**COLLECTED DATA**
* * * * *
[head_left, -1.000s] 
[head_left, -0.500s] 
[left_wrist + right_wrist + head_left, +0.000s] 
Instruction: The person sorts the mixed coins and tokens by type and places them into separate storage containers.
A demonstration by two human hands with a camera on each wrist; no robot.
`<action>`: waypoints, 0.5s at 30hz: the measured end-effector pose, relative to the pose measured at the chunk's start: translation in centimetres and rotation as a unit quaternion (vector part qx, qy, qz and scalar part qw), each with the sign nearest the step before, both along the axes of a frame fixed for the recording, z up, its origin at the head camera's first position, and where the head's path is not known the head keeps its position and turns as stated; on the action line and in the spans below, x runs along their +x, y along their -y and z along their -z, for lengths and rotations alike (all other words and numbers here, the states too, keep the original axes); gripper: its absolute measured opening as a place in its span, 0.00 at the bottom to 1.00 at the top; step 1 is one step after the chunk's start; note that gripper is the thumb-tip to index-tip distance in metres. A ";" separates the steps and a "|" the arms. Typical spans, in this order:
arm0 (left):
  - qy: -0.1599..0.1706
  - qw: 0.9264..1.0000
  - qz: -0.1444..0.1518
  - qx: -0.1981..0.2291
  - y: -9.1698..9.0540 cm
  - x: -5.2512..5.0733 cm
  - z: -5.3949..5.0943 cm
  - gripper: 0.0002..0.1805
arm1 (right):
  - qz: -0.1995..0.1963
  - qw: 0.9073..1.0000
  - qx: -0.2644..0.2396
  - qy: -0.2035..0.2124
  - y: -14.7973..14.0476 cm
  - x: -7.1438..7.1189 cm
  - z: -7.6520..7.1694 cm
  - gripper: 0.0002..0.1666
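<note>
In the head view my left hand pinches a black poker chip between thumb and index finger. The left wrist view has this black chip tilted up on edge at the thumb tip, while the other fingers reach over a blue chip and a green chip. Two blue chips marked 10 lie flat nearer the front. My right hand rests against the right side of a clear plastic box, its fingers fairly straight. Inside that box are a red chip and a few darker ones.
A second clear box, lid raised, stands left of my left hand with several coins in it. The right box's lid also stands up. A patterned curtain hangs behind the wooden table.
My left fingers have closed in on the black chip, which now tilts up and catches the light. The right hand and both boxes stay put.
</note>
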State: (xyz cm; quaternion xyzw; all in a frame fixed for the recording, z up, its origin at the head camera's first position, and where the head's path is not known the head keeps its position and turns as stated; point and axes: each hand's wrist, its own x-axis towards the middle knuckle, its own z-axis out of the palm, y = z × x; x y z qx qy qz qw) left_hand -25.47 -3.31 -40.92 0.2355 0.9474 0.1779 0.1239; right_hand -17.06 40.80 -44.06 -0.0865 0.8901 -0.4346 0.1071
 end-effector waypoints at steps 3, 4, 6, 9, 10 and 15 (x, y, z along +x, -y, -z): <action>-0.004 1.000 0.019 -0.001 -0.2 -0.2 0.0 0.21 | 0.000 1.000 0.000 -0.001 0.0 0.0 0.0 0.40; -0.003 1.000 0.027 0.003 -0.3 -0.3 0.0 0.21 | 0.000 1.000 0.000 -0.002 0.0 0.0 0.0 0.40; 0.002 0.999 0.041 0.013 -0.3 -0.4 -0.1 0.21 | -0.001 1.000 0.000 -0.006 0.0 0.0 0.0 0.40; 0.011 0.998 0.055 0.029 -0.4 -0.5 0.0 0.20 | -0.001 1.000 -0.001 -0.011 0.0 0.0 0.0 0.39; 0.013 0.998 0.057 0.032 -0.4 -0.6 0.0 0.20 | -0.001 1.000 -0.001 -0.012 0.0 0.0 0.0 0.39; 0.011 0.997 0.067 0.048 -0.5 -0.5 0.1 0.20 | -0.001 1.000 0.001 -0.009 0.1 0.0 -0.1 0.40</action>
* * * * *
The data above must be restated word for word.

[head_left, -1.000s] 
[head_left, -0.500s] 
[left_wrist + right_wrist + head_left, +0.000s] 
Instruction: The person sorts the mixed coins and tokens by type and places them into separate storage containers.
A demonstration by two human hands with a camera on each wrist; no robot.
`<action>`: waypoints, 0.5s at 30hz: the measured end-effector pose, relative to the pose measured at the chunk's start: translation in centimetres and rotation as a unit quaternion (vector part qx, qy, qz and scalar part qw), each with the sign nearest the step before, both along the axes of a frame fixed for the recording, z up, its origin at the head camera's first position, and where the head's path is not known the head keeps its position and turns as stated; on the action line and in the spans below, x runs along their +x, y along their -y and z along their -z, for lengths and rotations alike (all other words and numbers here, the states too, keep the original axes); gripper: its absolute measured opening as a place in its span, 0.00 at the bottom to 1.00 at the top; step 1 is one step after the chunk's start; note that gripper is the thumb-tip to index-tip distance in metres. A ";" separates the steps and a "|" the arms. Typical spans, in this order:
arm0 (left):
  - qy: -0.1599..0.1706
  - qw: 0.9264..1.0000
  - qz: -0.1444..0.1518
  - qx: -0.1981..0.2291
  - y: -9.1698..9.0540 cm
  - x: -5.2512..5.0733 cm
  - z: -5.3949..5.0943 cm
  - gripper: 0.0002..0.1805
arm1 (right):
  - qz: -0.1995..0.1963
  - qw: 0.9073..1.0000
  - qx: -0.2644..0.2396
  - qy: -0.2035..0.2124
  - y: -14.7973..14.0476 cm
  - x: -7.1438..7.1189 cm
  - z: -7.6520..7.1694 cm
  - gripper: 0.0002..0.1666
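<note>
In the head view my left hand pinches a black poker chip between thumb and index finger. The left wrist view has this black chip tilted up on edge at the thumb tip, while the other fingers reach over a blue chip and a green chip. Two blue chips marked 10 lie flat nearer the front. My right hand rests against the right side of a clear plastic box, its fingers fairly straight. Inside that box are a red chip and a few darker ones.
A second clear box, lid raised, stands left of my left hand with several coins in it. The right box's lid also stands up. A patterned curtain hangs behind the wooden table.
My left fingers have closed in on the black chip, which now tilts up and catches the light. The right hand and both boxes stay put.
</note>
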State: (xyz cm; quaternion xyzw; all in a frame fixed for the recording, z up, its origin at the head camera's first position, and where the head's path is not known the head keeps its position and turns as stated; point and axes: each hand's wrist, its own x-axis towards the middle knuckle, its own z-axis out of the palm, y = z × x; x y z qx qy qz qw) left_hand -25.47 -3.31 -40.92 0.2355 0.9474 0.1779 0.1239; right_hand -17.06 40.80 -44.06 -0.0865 0.8901 -0.4346 0.1071
 end-effector waypoints at steps 3, 4, 6, 9, 10 and 15 (x, y, z along +x, -y, -z): <action>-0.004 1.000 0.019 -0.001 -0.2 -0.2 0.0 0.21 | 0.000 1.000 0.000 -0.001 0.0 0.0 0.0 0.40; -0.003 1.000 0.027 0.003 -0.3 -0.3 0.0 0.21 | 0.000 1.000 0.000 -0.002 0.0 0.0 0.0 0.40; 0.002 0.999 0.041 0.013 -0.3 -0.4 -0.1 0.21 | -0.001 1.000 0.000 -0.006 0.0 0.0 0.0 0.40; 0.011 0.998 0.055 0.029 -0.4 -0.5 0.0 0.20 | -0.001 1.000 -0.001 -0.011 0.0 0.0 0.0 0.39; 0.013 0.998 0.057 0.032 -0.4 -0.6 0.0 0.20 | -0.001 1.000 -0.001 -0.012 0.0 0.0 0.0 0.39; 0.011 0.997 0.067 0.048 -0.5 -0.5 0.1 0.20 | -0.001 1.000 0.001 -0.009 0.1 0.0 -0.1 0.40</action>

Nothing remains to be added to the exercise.